TASK OBJECTIVE: Where the line with "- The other" appears below, start writing out lines exactly, and finish with the line with "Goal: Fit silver", which is included; write out nothing else.

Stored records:

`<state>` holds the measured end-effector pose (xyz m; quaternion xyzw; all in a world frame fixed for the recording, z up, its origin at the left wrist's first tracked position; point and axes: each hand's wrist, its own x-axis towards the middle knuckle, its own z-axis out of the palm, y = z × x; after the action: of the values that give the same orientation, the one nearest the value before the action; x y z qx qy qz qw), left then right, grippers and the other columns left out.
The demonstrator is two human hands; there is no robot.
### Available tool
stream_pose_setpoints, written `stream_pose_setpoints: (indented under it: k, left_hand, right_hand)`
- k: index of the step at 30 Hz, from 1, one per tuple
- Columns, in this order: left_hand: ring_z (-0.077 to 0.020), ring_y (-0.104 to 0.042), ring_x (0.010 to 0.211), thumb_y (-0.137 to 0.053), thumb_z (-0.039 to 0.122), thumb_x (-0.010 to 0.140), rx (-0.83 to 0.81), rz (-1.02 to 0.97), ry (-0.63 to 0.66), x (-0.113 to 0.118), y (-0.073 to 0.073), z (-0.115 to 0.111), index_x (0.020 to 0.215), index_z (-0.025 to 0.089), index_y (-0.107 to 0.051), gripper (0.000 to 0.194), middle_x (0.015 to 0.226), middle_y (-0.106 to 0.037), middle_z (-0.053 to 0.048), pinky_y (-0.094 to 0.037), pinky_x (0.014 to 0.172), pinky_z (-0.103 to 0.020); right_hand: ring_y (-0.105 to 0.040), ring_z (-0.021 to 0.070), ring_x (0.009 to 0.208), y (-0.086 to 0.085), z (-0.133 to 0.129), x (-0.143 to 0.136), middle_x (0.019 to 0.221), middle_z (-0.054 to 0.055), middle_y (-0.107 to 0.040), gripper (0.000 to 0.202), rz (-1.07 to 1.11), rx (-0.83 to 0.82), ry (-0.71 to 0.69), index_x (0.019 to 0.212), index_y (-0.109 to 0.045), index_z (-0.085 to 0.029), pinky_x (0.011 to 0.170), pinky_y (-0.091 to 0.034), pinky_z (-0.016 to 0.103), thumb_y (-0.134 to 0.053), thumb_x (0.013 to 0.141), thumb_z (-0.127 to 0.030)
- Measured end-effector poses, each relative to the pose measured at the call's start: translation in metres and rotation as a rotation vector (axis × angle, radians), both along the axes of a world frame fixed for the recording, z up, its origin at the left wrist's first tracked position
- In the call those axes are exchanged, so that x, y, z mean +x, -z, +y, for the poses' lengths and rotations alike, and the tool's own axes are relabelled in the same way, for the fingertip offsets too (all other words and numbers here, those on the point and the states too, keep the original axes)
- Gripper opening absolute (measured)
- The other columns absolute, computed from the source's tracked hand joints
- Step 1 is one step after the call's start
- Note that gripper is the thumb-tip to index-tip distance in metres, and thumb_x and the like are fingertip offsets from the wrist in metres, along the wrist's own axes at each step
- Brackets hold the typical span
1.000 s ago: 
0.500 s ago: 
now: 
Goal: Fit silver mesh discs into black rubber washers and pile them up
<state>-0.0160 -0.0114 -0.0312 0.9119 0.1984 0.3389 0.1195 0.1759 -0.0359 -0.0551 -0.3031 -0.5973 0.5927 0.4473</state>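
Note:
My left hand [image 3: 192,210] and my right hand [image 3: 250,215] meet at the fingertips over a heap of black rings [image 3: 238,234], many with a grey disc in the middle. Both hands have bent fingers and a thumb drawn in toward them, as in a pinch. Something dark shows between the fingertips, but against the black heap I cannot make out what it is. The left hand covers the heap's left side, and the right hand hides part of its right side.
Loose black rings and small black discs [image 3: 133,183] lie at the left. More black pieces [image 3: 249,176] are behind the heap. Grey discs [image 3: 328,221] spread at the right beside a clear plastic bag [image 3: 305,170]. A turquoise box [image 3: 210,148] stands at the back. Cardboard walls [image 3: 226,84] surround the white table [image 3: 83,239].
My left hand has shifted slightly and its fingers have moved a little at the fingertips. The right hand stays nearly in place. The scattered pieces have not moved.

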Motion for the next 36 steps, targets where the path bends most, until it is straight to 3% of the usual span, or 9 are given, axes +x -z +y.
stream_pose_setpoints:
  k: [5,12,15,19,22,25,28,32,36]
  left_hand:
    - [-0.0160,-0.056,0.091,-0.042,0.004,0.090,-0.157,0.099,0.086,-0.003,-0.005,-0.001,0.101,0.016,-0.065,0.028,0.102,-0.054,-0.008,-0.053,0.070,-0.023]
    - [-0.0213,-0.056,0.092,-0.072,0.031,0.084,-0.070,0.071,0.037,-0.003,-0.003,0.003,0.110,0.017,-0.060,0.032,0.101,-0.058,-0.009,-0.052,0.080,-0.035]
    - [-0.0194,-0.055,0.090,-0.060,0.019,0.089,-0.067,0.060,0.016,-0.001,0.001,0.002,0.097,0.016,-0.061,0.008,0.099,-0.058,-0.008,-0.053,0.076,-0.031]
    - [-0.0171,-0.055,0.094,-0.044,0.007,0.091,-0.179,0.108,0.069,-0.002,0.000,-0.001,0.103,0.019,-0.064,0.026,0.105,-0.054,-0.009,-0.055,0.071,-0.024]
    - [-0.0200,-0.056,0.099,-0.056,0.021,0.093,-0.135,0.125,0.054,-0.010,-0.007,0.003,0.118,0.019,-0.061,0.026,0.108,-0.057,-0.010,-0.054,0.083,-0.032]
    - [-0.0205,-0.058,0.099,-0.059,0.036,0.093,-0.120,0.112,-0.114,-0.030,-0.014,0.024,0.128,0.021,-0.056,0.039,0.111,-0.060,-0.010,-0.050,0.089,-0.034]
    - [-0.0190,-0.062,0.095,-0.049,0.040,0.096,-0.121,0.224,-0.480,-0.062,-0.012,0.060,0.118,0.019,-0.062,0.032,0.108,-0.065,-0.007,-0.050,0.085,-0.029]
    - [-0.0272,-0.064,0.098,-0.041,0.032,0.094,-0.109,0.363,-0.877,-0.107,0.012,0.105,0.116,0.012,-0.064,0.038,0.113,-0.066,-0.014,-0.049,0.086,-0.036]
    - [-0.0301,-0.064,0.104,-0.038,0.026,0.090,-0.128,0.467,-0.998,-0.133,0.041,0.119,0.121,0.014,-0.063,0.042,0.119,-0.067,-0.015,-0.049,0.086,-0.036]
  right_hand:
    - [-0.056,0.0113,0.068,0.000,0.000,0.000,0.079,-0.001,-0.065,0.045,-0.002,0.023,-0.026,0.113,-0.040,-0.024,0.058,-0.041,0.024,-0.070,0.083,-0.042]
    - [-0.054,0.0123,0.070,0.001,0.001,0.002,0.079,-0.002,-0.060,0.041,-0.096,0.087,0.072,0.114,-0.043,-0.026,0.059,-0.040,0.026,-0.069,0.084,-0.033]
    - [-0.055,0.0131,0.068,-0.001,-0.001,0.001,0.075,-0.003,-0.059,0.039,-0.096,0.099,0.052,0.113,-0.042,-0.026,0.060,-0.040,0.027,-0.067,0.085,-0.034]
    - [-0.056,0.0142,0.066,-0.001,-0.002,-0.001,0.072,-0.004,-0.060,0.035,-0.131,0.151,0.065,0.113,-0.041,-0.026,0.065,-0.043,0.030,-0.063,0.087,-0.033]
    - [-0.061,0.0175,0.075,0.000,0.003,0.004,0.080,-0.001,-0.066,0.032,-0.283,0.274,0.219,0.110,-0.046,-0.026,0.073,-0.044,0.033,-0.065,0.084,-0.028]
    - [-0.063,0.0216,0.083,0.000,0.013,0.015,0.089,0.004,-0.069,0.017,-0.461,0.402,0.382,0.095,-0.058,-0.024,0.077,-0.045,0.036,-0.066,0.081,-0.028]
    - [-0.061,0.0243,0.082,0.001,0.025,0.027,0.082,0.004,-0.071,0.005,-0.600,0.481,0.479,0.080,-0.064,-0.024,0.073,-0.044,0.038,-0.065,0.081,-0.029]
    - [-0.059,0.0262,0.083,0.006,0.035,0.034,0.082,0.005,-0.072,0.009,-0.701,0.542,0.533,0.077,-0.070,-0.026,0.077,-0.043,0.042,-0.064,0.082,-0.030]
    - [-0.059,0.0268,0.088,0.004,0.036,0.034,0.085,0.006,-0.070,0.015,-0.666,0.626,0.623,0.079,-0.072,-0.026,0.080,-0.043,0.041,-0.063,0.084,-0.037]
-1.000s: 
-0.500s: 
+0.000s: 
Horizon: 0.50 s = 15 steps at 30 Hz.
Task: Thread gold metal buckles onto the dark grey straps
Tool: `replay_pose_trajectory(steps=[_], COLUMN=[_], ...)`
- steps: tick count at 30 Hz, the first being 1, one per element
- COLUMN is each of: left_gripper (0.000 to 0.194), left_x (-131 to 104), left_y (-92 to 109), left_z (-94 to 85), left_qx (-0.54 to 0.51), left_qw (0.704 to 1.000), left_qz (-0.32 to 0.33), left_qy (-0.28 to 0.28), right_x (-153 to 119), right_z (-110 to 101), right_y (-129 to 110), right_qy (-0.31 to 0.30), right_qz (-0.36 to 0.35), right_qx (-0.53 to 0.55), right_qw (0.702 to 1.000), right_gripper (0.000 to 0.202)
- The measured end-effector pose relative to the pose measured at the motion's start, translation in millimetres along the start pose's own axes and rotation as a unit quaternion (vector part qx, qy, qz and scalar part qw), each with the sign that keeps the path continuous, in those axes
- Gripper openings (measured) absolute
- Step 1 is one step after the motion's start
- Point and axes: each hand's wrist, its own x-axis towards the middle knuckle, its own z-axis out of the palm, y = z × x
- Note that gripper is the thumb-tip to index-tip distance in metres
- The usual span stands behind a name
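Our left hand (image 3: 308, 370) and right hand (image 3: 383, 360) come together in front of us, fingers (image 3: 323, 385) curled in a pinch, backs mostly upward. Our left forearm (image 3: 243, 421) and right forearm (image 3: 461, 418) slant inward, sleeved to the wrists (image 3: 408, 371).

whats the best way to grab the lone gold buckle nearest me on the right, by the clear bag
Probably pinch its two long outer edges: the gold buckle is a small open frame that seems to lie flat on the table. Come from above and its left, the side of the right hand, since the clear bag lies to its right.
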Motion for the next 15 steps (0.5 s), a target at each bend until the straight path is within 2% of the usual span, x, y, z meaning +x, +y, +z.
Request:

ANSWER SPACE:
- The other columns absolute, computed from the source's tracked hand joints
- Step 1 is one step after the call's start
- Note that gripper is the thumb-tip to index-tip distance in metres, and thumb_x and the like are fingertip offsets from the wrist in metres, along the wrist's own axes at each step
- Brackets hold the typical span
1.000 s ago: 
0.500 s ago: 
now: 
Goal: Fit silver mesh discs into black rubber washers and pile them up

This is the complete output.